They lied… That’s what the report wanted to say. They lied to us.
I shutter my disbelief, hands trembling as I try to hold my grip. The dark, the oh-so-dark void was my world; my mind.
There’s always a lie; always a ruse.
I was born into it within this pit. To say I hadn’t suspected it would be to pull the wool over my eyes once again.
Yet for it to take this opposite form… what one would say?

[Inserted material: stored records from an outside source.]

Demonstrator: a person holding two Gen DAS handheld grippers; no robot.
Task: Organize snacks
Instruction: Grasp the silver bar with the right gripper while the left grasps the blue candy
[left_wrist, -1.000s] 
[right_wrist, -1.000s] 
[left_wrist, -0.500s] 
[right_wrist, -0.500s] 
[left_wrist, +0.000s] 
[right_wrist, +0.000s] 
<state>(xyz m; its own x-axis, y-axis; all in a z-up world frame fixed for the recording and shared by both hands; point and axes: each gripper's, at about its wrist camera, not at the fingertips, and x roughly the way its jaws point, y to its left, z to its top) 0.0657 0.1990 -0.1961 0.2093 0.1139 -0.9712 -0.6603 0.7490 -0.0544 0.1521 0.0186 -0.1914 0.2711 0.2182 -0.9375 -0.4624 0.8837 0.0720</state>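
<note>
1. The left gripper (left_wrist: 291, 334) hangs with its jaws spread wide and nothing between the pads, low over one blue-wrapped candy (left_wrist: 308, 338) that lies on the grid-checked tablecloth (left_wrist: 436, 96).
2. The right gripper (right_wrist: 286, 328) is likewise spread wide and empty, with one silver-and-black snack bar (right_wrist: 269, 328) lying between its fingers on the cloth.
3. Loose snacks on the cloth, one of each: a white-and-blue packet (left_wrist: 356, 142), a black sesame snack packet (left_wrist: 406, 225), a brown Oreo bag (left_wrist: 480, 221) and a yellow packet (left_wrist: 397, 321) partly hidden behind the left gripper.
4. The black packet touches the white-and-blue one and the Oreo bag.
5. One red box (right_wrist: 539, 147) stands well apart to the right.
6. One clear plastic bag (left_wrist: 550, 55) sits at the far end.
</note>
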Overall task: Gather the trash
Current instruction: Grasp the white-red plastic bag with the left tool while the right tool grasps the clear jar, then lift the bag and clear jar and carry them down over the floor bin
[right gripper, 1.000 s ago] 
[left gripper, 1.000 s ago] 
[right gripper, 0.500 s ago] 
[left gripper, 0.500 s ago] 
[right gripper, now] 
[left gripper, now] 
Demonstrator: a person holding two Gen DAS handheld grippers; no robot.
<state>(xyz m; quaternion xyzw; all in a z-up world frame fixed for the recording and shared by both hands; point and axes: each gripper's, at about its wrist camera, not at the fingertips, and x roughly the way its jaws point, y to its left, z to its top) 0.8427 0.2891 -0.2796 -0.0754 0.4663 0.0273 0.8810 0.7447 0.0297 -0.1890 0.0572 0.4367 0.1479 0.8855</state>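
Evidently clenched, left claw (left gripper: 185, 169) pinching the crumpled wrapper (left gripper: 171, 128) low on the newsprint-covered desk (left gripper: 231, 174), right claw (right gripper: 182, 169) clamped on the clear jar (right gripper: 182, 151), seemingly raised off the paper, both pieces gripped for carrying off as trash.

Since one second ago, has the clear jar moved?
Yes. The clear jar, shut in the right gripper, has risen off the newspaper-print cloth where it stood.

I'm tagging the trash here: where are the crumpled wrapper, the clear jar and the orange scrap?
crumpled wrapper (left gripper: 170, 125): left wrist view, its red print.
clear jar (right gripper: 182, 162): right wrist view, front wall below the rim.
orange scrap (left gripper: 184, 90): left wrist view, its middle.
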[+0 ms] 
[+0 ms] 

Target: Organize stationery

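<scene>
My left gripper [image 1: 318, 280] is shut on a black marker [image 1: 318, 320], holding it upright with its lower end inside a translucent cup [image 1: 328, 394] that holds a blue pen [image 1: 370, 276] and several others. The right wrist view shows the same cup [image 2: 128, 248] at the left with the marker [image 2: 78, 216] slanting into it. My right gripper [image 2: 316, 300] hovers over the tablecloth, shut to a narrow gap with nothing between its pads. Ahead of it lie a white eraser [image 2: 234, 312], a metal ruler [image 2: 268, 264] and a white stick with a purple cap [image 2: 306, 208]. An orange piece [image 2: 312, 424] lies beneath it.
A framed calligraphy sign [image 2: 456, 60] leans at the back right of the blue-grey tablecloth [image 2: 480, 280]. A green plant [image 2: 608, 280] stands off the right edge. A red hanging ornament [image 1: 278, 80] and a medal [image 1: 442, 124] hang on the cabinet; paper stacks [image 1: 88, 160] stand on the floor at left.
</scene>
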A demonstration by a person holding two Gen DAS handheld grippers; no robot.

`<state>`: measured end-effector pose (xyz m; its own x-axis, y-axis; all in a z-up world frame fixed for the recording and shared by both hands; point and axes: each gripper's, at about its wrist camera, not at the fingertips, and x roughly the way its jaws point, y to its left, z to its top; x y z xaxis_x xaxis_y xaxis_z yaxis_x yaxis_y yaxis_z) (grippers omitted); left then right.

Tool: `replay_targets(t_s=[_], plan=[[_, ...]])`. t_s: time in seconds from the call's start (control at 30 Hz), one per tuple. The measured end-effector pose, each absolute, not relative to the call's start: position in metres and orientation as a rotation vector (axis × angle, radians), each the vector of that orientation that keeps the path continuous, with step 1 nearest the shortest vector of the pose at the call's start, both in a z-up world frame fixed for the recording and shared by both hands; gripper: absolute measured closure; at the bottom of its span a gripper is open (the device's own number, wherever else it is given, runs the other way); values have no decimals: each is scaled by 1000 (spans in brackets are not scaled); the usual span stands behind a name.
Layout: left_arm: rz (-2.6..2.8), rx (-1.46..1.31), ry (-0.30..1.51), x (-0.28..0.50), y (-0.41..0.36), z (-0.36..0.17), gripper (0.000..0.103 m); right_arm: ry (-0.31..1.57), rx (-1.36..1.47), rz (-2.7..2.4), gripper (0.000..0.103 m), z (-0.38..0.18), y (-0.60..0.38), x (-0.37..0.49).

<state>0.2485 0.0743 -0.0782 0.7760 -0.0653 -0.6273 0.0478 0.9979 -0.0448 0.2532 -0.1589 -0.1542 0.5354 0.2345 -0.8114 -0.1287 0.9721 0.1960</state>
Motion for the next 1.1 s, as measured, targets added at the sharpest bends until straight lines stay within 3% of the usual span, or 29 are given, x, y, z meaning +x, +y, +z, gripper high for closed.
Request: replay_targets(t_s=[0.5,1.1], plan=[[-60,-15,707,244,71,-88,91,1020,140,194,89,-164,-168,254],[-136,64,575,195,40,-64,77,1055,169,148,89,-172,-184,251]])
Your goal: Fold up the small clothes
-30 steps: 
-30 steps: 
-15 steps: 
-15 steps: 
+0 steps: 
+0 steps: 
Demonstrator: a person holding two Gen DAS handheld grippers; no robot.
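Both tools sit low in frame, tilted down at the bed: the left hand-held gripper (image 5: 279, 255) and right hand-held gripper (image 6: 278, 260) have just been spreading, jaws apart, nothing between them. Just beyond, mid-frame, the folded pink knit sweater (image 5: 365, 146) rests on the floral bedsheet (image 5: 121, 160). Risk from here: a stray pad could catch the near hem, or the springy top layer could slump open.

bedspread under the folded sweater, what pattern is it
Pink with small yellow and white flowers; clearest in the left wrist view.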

For a hundred years, we’ve blissfully lived in ignorance. For a hundred years, we’ve— I’ve spared loved ones the cruelty of this world so they could forever dream of a better tomorrow.
Now, what do I do?
After all I’ve done. After all I’ve failed to give.
What do I say? That they were right?
That she was right?
Perhaps this was punishment. Perhaps I’ve lived so long for this one moment; to see my punishment fulfilled. A divine gag scorning long-believed superstitions.
But what could I have done?
Whereas those in the other make-believe bunkers would be rushing out and blaming whoever forced this twisted farce onto us, I had nothing to do and no one to blame; not with what I’ve done.
It was only one shot… one life to save.
No matter what I do. No matter what I say. There’s nothing to atone for these sins. These sins that reduced the sins of those who lied to nothing.
So, at the end of my long-lived life, I grasp for the dirt beneath my feet and rest beside her. She was still here.
Long gone she might have been, but she was still beside me. I wonder what would she think now after all this time.
But what does it all matter to now?
I bury these thoughts and sleep, alone in this tomb that was my home; my world.